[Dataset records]
================
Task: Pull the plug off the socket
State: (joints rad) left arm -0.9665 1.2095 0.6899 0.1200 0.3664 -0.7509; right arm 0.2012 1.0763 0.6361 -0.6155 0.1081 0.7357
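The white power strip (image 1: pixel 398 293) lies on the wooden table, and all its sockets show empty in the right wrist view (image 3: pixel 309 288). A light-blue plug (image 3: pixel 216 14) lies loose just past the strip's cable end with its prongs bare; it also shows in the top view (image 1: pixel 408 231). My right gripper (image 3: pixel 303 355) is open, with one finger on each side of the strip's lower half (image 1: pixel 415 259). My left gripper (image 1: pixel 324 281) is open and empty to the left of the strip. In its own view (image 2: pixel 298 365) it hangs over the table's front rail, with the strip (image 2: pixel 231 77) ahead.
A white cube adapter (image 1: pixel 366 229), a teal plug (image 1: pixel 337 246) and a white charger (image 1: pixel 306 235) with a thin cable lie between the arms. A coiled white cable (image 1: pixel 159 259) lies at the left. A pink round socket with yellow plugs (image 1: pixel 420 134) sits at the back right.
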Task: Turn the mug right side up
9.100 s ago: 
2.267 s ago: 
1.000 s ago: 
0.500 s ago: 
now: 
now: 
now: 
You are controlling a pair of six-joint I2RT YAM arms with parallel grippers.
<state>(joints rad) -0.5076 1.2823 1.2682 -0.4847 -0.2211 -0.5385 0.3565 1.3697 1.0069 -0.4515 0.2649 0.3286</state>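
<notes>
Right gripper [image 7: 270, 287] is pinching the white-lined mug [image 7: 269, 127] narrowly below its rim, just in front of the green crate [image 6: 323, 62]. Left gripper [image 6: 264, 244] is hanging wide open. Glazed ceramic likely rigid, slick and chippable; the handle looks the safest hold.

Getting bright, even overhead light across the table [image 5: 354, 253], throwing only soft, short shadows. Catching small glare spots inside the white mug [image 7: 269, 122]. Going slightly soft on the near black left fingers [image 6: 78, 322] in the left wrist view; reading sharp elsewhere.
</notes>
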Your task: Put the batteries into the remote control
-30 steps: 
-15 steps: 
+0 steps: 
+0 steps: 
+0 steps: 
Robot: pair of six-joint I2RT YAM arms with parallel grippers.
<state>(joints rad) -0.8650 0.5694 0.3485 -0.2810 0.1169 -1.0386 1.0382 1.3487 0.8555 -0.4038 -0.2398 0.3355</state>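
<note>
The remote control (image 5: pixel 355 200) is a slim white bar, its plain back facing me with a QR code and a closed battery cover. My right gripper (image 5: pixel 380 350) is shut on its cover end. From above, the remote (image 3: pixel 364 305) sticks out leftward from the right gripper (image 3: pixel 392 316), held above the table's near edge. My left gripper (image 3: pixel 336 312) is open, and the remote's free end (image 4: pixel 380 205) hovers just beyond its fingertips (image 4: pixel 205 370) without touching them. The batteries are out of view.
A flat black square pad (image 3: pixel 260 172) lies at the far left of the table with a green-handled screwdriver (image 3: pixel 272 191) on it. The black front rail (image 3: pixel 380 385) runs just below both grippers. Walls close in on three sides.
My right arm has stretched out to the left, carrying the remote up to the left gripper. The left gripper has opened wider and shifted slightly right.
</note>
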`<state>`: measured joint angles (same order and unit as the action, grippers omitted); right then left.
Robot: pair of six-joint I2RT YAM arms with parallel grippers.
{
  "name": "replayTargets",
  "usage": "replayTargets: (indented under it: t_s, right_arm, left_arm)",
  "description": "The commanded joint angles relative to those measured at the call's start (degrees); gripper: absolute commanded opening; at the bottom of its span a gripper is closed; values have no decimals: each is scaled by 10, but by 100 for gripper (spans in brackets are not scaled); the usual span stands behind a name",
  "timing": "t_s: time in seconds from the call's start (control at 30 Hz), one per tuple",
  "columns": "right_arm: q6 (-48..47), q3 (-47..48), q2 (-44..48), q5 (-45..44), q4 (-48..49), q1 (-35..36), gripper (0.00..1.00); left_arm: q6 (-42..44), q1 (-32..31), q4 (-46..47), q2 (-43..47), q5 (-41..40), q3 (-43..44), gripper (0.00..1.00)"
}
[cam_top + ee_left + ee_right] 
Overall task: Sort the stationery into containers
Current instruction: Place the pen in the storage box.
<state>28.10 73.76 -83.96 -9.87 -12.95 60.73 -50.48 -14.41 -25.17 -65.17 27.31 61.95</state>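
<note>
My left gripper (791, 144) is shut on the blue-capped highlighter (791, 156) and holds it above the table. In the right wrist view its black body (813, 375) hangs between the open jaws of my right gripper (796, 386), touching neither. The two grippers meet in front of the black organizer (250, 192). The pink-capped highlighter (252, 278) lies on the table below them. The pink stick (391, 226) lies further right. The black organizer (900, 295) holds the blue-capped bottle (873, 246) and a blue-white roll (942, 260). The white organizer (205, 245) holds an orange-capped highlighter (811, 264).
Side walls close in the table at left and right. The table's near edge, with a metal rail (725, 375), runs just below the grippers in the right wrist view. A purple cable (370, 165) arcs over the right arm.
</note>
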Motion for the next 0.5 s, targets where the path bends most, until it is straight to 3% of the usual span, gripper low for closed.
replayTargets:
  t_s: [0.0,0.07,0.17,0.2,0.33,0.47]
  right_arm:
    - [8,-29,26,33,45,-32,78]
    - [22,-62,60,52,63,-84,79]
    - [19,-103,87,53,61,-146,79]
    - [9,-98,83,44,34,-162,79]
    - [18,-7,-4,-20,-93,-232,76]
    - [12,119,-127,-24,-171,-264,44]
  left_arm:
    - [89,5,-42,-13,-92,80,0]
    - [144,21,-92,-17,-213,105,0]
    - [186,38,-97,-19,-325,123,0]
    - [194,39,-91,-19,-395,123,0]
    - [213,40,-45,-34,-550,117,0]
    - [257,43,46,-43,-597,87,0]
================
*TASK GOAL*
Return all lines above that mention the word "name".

*ANSWER AREA*
  "name": "replayTargets",
  "description": "The commanded joint angles relative to those measured at the call's start (degrees); gripper: absolute commanded opening; at the bottom of its span a gripper is closed; values have no decimals: each is scaled by 10, but by 100 for gripper (spans in brackets are not scaled); the usual span stands behind a name",

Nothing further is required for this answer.